Суровцов дал Каншину время высказать всю эту тираду, хладнокровно пережёвывая грузди и запивая их смородинною наливкой. Когда он съел последний груздь и втянул в себя последние душистые капли наливки, он остановился перед Каншиным и, скрестив на груди руки, молча посмотрел ему в глаза. У Демида Петровича пробежали по спине мурашки в предчувствии чего-то нехорошего; Суровцов сказал ему спокойно:

— Помилуйте, господин Каншин, вы, кажется, принимаете меня за дурачка? Сначала соболезновал и предупреждал меня приятель ваш Волков, теперь соболезнуете и предупреждаете вы. Зачем вы играете эту комедию? Ведь вы сами писали губернатору доносы и вызвали этого чиновника? В чём же теперь дело? Или вы поняли теперь вашу глупость? Так я-то тут чем могу помочь вам? Знаете, я сейчас смеялся над вами, но теперь думаю, что над вами нельзя смеяться… И вы — дворянин, вы — предводитель, вы — мужчина, наконец! Сделали гадость, ну и имейте, по крайней мере, смелость стоять за неё… Не трусьте, не подличайте. Не будьте бабой.

— Господин Суровцов, это не может так кончиться между нами! — пробормотал Каншин, белый, как платок; губы и даже подбородок его тряслись, как в лихорадке. — Я буду требовать от вас удовлетворения… Вы оскорбили во мне не только дворянина…

— Можете успокоиться, — сухо остановил его Суровцов. — Никто не слыхал моих слов, и я никому не буду рассказывать о них, я не из шишовских сплетников.
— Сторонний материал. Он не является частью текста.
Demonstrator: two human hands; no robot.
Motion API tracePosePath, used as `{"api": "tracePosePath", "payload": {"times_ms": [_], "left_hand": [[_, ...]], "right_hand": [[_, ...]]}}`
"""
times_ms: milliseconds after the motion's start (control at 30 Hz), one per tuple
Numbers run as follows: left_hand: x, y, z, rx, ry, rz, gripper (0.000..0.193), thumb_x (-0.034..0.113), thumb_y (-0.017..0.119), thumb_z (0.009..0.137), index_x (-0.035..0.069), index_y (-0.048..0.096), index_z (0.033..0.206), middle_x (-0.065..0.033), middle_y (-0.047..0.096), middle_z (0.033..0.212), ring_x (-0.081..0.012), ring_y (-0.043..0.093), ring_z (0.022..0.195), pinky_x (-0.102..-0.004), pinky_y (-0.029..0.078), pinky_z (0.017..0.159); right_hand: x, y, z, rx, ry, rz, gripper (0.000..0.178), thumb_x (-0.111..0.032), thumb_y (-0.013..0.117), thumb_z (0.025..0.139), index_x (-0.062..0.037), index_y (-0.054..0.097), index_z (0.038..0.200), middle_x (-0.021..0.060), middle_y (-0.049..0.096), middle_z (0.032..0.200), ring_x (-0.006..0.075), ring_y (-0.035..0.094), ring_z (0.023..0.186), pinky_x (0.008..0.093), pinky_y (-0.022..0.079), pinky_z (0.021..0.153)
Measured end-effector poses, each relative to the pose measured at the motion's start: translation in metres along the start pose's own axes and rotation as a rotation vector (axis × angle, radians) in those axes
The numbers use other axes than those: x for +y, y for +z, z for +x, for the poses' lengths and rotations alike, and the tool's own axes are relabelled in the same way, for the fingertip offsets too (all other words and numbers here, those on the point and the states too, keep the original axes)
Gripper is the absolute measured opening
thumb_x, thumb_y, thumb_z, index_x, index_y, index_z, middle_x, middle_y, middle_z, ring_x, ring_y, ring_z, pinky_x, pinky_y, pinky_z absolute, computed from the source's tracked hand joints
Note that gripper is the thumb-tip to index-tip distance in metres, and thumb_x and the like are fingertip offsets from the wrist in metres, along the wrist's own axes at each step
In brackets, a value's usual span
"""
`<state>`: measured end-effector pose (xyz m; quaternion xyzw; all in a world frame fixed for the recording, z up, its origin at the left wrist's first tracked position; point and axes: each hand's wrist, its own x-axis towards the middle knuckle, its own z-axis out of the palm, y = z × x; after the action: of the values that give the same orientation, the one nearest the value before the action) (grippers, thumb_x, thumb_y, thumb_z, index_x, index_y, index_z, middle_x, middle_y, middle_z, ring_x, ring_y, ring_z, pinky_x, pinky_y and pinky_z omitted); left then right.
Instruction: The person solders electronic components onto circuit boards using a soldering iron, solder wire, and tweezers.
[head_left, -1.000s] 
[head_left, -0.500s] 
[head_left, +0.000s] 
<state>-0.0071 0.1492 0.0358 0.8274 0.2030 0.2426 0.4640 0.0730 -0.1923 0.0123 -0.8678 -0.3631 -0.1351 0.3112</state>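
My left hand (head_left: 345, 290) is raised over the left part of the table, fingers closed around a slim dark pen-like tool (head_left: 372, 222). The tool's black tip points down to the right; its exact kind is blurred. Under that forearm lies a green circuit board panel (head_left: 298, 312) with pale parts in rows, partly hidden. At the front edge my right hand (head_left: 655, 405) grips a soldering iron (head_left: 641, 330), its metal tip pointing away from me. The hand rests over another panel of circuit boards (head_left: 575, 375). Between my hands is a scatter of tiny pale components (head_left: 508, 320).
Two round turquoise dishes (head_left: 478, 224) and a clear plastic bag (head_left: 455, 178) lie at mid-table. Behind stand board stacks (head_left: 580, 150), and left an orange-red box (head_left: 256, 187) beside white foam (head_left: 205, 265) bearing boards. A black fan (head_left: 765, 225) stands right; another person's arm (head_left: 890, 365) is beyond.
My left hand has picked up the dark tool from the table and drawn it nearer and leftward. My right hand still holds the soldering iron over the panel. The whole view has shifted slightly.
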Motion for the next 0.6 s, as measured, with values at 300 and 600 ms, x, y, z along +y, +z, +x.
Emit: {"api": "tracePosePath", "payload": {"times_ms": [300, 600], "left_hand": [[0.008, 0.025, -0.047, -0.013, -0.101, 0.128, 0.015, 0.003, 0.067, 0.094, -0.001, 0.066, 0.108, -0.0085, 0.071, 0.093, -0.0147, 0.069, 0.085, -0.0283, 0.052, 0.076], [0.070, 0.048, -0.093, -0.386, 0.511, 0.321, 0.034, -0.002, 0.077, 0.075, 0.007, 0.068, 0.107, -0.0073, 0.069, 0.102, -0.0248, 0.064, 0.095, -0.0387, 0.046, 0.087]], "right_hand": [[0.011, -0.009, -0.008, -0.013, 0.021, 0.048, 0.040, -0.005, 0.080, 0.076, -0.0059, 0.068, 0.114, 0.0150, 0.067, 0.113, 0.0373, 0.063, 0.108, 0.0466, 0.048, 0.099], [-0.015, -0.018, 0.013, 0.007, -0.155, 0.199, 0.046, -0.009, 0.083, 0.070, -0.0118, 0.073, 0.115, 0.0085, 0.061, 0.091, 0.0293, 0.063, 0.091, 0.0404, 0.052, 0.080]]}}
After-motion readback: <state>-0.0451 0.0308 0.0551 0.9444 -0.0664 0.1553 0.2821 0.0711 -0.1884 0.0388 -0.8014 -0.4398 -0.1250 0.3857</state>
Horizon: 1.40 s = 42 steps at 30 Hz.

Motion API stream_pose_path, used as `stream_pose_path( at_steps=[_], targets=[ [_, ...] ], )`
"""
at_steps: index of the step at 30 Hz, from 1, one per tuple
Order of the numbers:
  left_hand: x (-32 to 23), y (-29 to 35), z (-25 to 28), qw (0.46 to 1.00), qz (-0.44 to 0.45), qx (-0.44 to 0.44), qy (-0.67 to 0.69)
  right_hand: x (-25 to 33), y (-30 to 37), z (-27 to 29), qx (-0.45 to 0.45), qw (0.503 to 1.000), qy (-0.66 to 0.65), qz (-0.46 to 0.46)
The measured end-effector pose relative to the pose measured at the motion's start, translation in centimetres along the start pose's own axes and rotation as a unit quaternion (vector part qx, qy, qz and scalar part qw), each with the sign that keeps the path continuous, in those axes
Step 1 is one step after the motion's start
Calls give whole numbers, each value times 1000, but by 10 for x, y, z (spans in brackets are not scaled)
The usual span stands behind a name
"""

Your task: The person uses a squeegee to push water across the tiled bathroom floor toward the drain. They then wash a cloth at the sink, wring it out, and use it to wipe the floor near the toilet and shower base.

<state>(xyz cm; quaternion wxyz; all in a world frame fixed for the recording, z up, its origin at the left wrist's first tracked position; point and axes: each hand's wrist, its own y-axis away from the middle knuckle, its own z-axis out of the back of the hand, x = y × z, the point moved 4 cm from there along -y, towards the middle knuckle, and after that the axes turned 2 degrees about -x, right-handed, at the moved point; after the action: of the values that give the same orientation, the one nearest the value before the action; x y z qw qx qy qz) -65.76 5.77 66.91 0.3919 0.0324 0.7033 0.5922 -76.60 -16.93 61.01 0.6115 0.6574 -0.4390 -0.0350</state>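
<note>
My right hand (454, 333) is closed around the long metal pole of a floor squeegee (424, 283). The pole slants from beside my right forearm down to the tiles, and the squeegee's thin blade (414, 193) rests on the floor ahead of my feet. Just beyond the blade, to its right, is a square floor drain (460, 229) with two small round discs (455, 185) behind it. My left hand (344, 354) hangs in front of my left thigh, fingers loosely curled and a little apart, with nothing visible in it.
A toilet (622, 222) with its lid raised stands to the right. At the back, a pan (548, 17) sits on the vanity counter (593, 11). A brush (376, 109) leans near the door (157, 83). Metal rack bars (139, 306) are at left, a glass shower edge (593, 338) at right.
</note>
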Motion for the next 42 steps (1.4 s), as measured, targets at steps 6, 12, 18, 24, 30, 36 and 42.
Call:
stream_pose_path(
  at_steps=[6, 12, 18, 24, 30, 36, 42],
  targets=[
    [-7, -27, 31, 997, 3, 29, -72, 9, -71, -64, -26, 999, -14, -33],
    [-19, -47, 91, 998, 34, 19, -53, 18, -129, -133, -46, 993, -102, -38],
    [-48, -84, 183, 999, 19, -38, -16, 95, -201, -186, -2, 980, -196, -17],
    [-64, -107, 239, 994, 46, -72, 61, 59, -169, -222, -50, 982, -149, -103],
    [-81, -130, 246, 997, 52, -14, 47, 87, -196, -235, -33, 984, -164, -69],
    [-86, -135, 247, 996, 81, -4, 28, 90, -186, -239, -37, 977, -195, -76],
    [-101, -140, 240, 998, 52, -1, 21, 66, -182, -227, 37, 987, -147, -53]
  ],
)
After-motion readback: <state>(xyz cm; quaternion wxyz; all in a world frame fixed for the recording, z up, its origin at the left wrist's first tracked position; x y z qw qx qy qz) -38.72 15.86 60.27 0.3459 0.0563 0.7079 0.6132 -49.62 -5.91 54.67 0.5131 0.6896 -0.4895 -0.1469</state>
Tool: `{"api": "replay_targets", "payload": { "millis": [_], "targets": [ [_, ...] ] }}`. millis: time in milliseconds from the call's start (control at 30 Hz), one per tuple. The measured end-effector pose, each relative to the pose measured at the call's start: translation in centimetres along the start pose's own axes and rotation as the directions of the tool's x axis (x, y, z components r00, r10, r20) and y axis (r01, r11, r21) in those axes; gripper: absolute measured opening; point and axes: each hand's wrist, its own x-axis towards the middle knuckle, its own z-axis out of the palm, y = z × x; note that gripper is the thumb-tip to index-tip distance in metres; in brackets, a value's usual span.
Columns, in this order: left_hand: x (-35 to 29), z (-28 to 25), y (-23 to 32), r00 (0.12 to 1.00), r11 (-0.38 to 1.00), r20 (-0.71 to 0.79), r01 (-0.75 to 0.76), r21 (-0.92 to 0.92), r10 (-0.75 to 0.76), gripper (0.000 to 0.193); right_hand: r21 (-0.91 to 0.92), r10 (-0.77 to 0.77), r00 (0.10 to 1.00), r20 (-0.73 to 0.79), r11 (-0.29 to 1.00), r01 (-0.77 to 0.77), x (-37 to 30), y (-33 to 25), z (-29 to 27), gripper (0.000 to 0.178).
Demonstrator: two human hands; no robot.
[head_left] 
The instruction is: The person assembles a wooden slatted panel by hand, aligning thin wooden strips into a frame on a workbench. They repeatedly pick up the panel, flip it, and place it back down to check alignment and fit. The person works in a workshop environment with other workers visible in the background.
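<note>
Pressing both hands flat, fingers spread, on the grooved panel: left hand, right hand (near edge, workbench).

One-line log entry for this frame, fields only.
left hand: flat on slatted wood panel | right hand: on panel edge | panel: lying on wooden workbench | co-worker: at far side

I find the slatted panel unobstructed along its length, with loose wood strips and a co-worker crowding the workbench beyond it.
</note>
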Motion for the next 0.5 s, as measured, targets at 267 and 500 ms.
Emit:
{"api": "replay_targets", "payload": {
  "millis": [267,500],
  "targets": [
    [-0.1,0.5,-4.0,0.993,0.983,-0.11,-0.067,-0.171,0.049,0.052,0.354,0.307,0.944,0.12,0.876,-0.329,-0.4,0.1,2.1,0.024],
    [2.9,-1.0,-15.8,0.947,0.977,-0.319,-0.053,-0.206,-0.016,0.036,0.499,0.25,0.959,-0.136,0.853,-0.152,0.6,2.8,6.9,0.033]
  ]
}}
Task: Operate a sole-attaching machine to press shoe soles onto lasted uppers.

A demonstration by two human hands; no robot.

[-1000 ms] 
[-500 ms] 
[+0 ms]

Советую вам не поднимать скандала; меня он не устрашит, а для вас он совсем лишний. Всё равно, на дуэль я не выйду никогда и ни с кем, да думаю, что и вы на неё не соберётесь. А что я сказал вам, так приберегите себе на память для другого случая.

— Я никогда не был так оскорблён, никогда, — шептал Каншин, не знавший, как замять дело, и в глубине души обрадовавшийся предложению Суровцова. Он был бесконечно рад, если бы Суровцов хоть для виду произнёс какую-нибудь смягчительную фразу. Но Суровцов, как нарочно, был безжалостен.

— Слушайте, — сказал он: — вы, кажется, не на шутку считаете меня за какого-то возмутителя общественного спокойствия. Но ведь вы должны знать себя и всю вашу братию лучше, чем я вас знаю. Скажите на милость, когда это именно вы занимаетесь высокими делами? Может быть, это ради семейного начала вы держите по пяти любовниц и продаёте своих дочерей ходячим развратникам? Или ночи проводите в пьянстве и картах, а дни в надувательствах ближнего во имя религии? Знайте это и помните, и молчите и не смейте заикаться ни о какой дуэли. Кроме палки, на вас нет оружия!

Суровцов не помнил, чтобы когда-нибудь он позволял себе доходить до такого самозабвения, до какого дошёл теперь. Всегда смирный и приветливый, он теперь сыпал на голову растерявшегося Каншина самыми жестокими и оскорбительными грубостями. Ему казалось, что в лице этого жалкого Каншина он бичевал всю пошлость и низость шишовских инстинктов и что этот суровый урок был роковой необходимостью.

— Мы с вами увидимся. Это не пройдёт вам так, — бормотал Каншин в неописуемом смущении. — Я заставлю вас отвечать за эти неслыханные оскорбления. Мне шестьдесят лет. Вы не пожалели даже седин моих. Вы не пощадили во мне звания предводителя.

— Не беспокойтесь, больше не буду! Я и то говорил слишком много, — перебил его Суровцов, несколько опомнившись. — Ведь вам никто не скажет правды, кроме меня, а правду знать не мешает даже вам.

Он пошёл не в столовую, а в переднюю, и сейчас же приказал подать лошадь. Каншин тоже уехал, не простившись с хозяином. В тот же день по Шишам разнеслась весть, что Суровцов узнал о доносе предводителя, что они поссорились за обедом у Коптевых не на живот, а на смерть, что на днях произойдёт дуэль и что у Каншина секундант Волков, а у Суровцова Трофим Иванович Коптев.

— Нашли дурака! — хладнокровно заметил Трофим Иванович, когда долетела до него эта весть.